The listing that follows is to be repeated exactly.

^^^^^^^^^^^^^^^^

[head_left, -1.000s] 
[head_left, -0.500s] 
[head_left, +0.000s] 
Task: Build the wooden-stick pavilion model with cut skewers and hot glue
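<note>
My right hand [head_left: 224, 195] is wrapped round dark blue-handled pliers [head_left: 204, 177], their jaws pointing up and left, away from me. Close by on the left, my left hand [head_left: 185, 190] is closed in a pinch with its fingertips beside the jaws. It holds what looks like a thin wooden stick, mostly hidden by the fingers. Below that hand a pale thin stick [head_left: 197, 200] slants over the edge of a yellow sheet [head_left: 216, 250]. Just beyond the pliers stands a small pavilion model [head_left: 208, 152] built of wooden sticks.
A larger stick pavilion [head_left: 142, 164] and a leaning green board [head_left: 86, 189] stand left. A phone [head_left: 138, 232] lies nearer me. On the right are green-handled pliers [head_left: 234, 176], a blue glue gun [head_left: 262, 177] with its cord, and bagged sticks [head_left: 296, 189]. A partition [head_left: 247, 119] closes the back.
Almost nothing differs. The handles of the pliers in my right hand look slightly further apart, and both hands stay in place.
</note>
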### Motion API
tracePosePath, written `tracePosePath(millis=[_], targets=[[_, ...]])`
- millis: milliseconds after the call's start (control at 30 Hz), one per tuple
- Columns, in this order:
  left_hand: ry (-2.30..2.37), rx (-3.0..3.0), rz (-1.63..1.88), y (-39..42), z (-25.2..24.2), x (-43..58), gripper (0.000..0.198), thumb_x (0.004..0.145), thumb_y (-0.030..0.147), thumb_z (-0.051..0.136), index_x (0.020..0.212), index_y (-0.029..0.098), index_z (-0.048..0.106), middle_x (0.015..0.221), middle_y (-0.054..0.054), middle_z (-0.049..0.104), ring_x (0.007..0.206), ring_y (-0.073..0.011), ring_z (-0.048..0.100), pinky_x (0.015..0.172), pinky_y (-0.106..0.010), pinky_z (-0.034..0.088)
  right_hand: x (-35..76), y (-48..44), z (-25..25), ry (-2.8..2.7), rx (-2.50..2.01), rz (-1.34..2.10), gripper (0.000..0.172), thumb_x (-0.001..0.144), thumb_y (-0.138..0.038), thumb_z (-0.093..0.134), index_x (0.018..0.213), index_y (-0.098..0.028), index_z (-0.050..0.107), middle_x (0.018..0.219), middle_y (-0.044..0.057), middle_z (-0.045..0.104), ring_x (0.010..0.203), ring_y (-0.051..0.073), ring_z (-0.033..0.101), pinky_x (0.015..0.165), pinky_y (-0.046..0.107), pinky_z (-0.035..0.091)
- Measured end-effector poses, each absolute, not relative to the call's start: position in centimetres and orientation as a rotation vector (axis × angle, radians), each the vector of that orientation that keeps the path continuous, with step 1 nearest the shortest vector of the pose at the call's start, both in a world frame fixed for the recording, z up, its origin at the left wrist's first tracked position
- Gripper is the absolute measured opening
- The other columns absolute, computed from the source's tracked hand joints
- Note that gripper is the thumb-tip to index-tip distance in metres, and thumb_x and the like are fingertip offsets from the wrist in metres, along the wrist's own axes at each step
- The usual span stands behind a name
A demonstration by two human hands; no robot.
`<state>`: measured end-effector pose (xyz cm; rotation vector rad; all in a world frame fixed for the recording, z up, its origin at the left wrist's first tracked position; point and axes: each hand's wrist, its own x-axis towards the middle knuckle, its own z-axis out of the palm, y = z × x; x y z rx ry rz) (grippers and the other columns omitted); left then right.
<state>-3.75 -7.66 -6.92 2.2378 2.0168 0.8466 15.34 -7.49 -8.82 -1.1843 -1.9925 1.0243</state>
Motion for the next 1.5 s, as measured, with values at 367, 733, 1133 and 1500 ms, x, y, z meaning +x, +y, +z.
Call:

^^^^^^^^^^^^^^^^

__YOUR SOLUTION__.
[head_left, -1.000s] 
[head_left, -0.500s] 
[head_left, +0.000s] 
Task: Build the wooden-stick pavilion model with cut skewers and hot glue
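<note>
My right hand [head_left: 224, 195] is wrapped round dark blue-handled pliers [head_left: 204, 177], their jaws pointing up and left, away from me. Close by on the left, my left hand [head_left: 185, 190] is closed in a pinch with its fingertips beside the jaws. It holds what looks like a thin wooden stick, mostly hidden by the fingers. Below that hand a pale thin stick [head_left: 197, 200] slants over the edge of a yellow sheet [head_left: 216, 250]. Just beyond the pliers stands a small pavilion model [head_left: 208, 152] built of wooden sticks.
A larger stick pavilion [head_left: 142, 164] and a leaning green board [head_left: 86, 189] stand left. A phone [head_left: 138, 232] lies nearer me. On the right are green-handled pliers [head_left: 234, 176], a blue glue gun [head_left: 262, 177] with its cord, and bagged sticks [head_left: 296, 189]. A partition [head_left: 247, 119] closes the back.
Almost nothing differs. The handles of the pliers in my right hand look slightly further apart, and both hands stay in place.
</note>
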### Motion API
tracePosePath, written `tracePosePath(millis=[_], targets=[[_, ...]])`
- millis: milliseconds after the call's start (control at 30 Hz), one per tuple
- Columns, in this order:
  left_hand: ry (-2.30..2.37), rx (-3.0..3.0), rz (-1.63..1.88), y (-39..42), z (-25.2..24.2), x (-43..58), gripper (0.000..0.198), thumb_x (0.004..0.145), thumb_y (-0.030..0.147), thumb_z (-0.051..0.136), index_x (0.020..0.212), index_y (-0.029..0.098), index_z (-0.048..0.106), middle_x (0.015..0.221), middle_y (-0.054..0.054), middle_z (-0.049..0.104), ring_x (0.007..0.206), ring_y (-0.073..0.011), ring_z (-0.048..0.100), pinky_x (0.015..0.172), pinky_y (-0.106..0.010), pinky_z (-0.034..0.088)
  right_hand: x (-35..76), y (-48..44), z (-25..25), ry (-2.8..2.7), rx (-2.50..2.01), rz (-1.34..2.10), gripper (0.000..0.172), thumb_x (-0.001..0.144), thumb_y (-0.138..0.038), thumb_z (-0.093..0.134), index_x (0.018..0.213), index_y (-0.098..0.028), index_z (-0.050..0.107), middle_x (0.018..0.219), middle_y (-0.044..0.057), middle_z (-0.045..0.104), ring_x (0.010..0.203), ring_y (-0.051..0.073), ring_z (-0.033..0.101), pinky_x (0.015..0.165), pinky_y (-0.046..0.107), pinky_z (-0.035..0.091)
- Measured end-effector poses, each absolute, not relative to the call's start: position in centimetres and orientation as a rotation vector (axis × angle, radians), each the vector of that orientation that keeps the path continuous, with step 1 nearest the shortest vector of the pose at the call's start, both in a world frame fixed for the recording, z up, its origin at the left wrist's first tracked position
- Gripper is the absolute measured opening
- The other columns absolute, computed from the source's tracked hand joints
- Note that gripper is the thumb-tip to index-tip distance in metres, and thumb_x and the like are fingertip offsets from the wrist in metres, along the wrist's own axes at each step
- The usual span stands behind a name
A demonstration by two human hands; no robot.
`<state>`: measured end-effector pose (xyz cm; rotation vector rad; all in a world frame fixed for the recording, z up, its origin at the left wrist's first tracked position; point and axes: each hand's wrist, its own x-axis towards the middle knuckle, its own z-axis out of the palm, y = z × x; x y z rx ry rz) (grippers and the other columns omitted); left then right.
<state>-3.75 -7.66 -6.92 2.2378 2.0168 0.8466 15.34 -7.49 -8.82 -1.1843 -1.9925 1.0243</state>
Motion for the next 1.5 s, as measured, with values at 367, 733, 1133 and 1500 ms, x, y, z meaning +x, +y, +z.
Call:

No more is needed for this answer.